Late in the afternoon, I lost a few hours of memory. Or rather, I remember very strange things. I remember someone standing over my bed saying my name, calling me over and over. (number 9, number 9) No one I knew, and no one that was actually there. (number 9 number 9) OK, that’s creepy. (number 9…) I remember dreaming I was falling out of my bed and waking with a start to realize I wasn’t actually sleeping. (number9number9….gaahhh!)
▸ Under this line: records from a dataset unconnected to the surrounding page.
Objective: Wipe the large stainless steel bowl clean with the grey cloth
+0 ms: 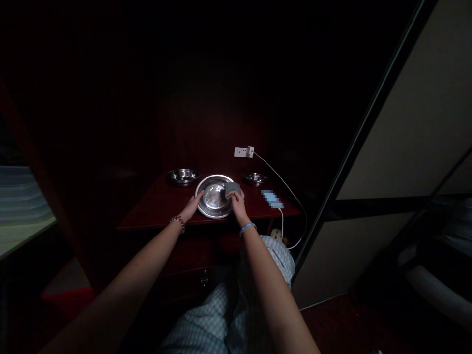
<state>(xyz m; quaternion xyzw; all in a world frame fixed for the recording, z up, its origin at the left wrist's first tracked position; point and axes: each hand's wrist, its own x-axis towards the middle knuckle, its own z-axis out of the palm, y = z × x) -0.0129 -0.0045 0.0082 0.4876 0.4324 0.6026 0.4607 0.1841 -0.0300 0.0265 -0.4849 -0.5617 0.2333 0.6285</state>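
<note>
**Tight lanes across the dark wood shelf [155, 214] — far side crowded**
Barely a gap between the steel bowl [183, 177] and the round steel plate [214, 196]; a narrow one from plate to smaller bowl [254, 179]. Wider room left of the left hand [192, 207]. Right of the right hand [236, 200] and its grey sponge [232, 189] — a blurred flat object [272, 198], then a white cable [280, 173], before the dark door frame [363, 132].

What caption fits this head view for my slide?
Left hand holds a steel plate, right hand a grey sponge on it.
</note>
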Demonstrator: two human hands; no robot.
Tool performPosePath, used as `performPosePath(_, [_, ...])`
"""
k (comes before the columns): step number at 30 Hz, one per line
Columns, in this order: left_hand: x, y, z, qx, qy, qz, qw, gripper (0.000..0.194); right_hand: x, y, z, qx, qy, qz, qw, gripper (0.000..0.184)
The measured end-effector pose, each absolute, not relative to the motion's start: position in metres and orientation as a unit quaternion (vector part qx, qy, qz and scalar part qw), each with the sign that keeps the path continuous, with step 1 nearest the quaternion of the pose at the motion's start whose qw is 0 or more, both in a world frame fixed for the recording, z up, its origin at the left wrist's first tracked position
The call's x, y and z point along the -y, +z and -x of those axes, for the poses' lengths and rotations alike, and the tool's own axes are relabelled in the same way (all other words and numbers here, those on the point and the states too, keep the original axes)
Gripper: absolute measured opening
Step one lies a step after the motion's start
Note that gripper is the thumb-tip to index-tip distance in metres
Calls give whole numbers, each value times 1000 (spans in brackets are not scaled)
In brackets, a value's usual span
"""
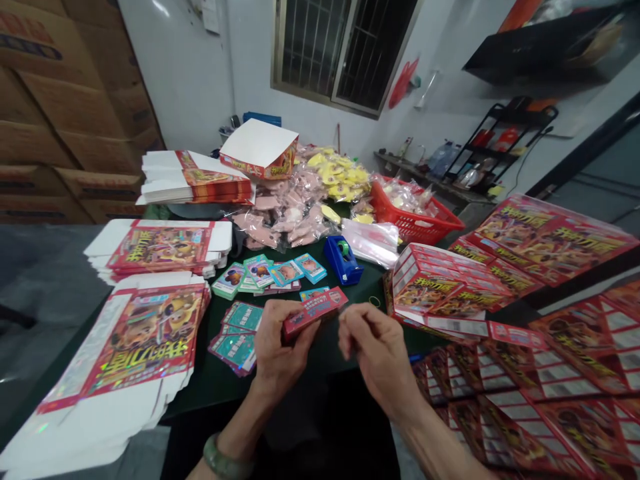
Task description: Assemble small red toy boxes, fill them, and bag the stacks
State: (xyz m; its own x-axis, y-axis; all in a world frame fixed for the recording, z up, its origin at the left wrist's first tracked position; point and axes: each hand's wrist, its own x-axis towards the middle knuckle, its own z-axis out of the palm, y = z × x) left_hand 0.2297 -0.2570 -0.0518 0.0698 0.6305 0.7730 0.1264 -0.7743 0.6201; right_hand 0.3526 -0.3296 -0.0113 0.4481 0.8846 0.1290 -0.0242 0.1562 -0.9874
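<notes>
Small red box: A glossy, printed carton (316, 312) sits aslant in a worker's hand above the dark green worktop (213, 383), narrow face up, one end angled toward the other hand.
Left hand: The grip (285, 343) is clamped on the box, fingers curled round one end and thumb along the near side, a hold that seems meant to leave the opposite end exposed.
Right hand: Fingers (373, 333) curl inward just beside that exposed end; whether they pinch anything cannot be told.
Bangle: A smooth, mottled green ring (225, 459) circles the left wrist.
Cards: Teal-faced cards (240, 337) and blue-bordered ones (295, 269) lie in loose, overlapping piles beyond and beside the left hand, likely for easy reach.
Tape dispenser: Blue, hard-looking plastic (343, 260) carries a green-cored roll beyond the box, apparently handy to both hands.
Flat cartons: Shiny red-and-white board (150, 333) lies in uneven stacks at left, presumably unfolded to save room.
Pouches: Crinkled clear film wraps soft-looking pink (300, 217) and yellow shapes (340, 172), heaped beside a latticed red basket (415, 223).
Packed boxes: Square-edged red cartons (440, 287) stand in tight rows at right.
</notes>
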Motion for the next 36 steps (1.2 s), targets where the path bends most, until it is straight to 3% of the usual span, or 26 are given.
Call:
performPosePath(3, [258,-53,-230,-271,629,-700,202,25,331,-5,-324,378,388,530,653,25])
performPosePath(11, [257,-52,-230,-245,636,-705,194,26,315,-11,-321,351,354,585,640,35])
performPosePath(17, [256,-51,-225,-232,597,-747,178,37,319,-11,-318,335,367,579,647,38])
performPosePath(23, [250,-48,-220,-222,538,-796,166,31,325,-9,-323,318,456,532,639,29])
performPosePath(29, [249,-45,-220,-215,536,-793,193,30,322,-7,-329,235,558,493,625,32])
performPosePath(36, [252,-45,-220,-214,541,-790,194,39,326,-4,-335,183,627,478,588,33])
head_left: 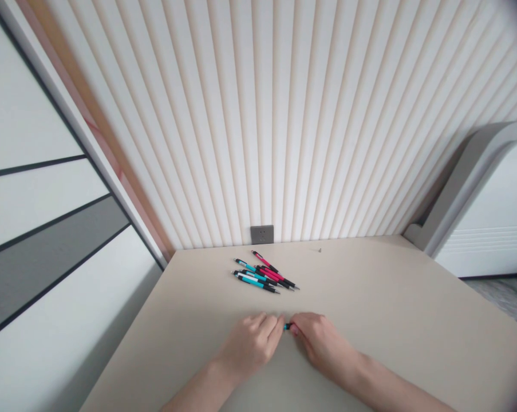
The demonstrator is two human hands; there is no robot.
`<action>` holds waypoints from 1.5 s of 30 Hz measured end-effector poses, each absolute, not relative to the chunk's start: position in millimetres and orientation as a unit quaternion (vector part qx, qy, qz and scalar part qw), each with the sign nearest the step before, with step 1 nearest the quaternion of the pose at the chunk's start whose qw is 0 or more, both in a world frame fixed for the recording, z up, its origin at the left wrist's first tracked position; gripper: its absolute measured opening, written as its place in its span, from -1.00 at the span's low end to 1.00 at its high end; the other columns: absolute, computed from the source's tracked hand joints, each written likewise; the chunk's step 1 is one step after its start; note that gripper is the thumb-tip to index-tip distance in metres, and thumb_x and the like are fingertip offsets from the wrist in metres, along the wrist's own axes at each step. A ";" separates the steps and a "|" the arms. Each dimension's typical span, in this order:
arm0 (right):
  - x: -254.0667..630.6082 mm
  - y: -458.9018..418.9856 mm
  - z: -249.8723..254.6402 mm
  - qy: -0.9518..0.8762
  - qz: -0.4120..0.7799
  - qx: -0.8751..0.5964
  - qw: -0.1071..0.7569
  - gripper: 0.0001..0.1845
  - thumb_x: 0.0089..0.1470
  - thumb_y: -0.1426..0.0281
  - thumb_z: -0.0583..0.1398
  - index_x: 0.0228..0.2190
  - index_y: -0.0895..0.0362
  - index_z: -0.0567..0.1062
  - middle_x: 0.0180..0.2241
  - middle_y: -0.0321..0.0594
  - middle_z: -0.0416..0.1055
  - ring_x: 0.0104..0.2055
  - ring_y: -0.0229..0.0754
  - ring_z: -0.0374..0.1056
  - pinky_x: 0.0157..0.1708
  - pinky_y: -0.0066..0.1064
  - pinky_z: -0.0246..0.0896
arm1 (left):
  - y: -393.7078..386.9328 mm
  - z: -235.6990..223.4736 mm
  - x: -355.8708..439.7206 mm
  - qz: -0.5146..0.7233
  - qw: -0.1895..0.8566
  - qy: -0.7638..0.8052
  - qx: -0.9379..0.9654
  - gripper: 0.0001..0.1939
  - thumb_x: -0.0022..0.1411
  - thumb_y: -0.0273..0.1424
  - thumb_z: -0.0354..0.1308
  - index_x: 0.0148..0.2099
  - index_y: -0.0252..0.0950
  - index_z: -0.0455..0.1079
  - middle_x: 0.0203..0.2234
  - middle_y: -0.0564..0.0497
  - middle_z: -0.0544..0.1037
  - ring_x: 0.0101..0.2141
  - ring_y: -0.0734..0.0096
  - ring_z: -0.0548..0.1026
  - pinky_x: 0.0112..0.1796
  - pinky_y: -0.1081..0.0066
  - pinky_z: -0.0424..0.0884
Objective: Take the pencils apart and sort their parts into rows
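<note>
Fingertips of left hand (pixel 249 345) and right hand (pixel 320 343) pinch small teal-and-black piece (pixel 288 327), mostly hidden between them; both hands curled closed, low over beige counter (pixel 382 309). Loose heap of teal and pink pens (pixel 262 273) lies well apart from hands, just below gray wall socket (pixel 262 234) on ribbed cream wall panel (pixel 327 114).

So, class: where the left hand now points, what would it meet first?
The left hand meets the small teal-and-black pen end at its fingertips first, though depth is unclear.
</note>
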State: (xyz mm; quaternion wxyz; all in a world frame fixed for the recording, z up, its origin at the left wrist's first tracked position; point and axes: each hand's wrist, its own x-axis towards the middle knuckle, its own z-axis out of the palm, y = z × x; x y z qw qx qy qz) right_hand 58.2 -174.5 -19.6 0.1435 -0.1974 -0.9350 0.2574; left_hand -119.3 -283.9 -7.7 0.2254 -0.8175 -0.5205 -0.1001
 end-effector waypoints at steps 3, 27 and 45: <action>57.4 -176.2 -22.8 -0.953 0.192 -0.179 0.149 -0.73 0.26 0.54 0.01 -0.45 0.11 0.37 -0.45 -0.23 0.45 -0.44 -0.18 0.35 -0.41 -0.39 0.10 | -284.5 -12.7 -118.9 -0.115 0.164 -0.553 -0.809 -0.75 0.36 -0.60 -0.05 0.00 -0.39 0.39 -0.43 -0.01 0.51 -0.46 0.35 0.53 -0.52 0.42 0.39; 56.6 -165.3 -17.8 -0.923 0.281 -0.166 0.204 -0.85 0.26 0.30 0.13 -0.15 0.08 0.36 -0.26 -0.20 0.44 -0.21 -0.13 0.35 -0.16 -0.30 0.25 | -281.8 -17.8 -132.2 -0.142 0.130 -0.598 -0.778 -0.84 0.41 -0.48 -0.03 -0.05 -0.28 0.35 -0.45 0.07 0.48 -0.47 0.35 0.52 -0.52 0.41 0.36; 58.0 -162.4 -19.2 -0.899 0.352 -0.180 0.189 -0.85 0.26 0.36 0.09 -0.16 0.07 0.42 -0.25 -0.19 0.45 -0.21 -0.14 0.37 -0.17 -0.30 0.28 | -282.0 -14.4 -129.0 -0.118 0.121 -0.617 -0.769 -0.87 0.40 -0.48 0.01 -0.08 -0.27 0.36 -0.44 0.08 0.48 -0.46 0.37 0.53 -0.51 0.43 0.35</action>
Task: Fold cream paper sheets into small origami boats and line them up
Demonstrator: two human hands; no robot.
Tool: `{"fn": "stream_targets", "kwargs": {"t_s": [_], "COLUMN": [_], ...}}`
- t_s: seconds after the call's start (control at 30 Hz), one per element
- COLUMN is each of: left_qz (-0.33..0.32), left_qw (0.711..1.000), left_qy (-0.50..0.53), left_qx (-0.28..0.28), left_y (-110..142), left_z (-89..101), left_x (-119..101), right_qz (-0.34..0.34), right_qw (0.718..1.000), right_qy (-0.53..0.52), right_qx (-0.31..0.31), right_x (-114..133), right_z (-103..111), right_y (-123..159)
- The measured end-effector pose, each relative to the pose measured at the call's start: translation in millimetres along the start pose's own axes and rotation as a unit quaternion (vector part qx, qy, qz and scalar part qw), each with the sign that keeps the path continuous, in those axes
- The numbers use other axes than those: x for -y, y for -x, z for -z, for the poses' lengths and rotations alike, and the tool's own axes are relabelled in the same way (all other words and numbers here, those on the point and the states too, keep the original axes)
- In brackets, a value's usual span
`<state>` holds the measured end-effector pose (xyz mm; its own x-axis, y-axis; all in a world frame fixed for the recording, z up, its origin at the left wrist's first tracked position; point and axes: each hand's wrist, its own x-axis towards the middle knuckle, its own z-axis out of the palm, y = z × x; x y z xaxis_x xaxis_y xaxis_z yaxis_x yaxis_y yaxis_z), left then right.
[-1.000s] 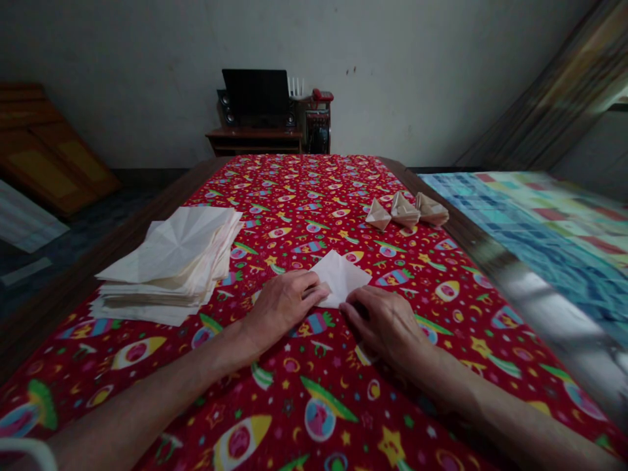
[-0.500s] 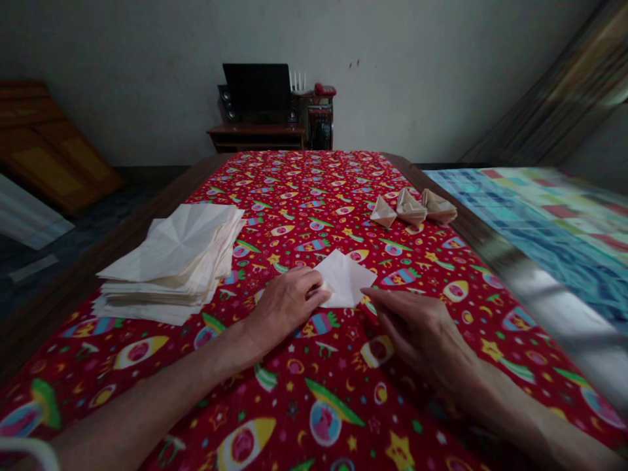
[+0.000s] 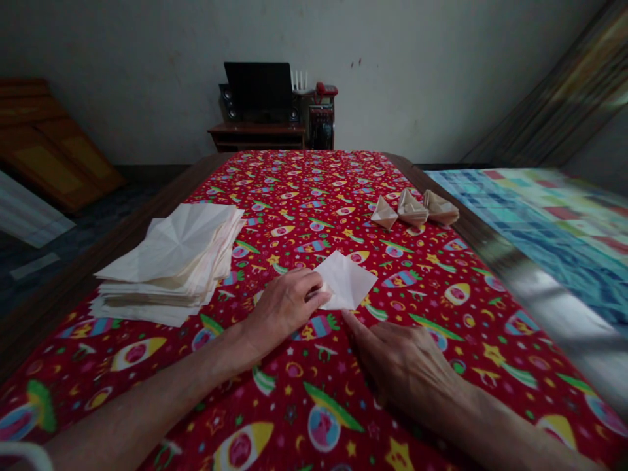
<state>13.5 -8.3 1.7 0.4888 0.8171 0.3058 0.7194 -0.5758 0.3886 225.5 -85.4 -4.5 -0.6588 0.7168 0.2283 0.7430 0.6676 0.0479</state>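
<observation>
our left hand (image 3: 284,311) pinches a folded white paper square (image 3: 347,280) with curled fingers (image 3: 314,288) on the red rocket-print cloth (image 3: 289,405); our right hand (image 3: 402,366) rests open and empty just below it.

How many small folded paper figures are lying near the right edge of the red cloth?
3 folded paper figures: the leftmost, the middle one and the rightmost, side by side on the red cloth.
</observation>
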Motion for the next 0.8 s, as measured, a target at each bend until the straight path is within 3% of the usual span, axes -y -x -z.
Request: {"fn": "stream_targets", "kwargs": {"t_s": [0.8], "left_qz": [-0.011], "left_qw": [1.000], "left_qy": [0.002], "left_qx": [0.000], "left_y": [-1.6], "left_z": [0.9], "left_x": [0.6], "right_qz": [-0.054], "right_qw": [0.998], "right_qy": [0.019], "right_qx": [0.040], "right_x": [5.8], "right_z": [1.6], "right_y": [-4.5]}}
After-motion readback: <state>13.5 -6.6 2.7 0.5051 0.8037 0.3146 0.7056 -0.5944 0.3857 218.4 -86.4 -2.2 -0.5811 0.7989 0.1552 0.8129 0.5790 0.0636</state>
And at some point, perhaps the most scary in hindsight, the bone-rending achy-ness went away. In all of the stories I’ve heard of people freezing to death, they simply stop feeling cold. They get sleepy, doze off, and never wake up. I have to wonder if that isn’t a similar small mercy that nature has built into the brutality of death. And that’s when the doctor asked when the last time I had a shot in the hind end was. Uh, no thank you. He suggested I be admitted to the hospital. I refused. He told me I needed a shot to bring my fever down. It was at 39. I refused again. Amie told me I didn’t get to refuse and I was getting the shot whether I wanted it or not. So I did. I left the clinic, not on my own power, and was put to bed. Within hours my fever had come down to a manageable level, enough for me to do the math on my fever. 39 is somewhere around 103 F.
I’m continuing treatment now with a not-very-nice set of pills that cause dizziness, loss of appetite, all the stomach issues you can imagine, and insomnia so you don’t even get to sleep through the worst parts. Four days and counting, about 6 hours of sleep, and I can’t wait to be over this. Thank you Byansi Clinic, I will not come again.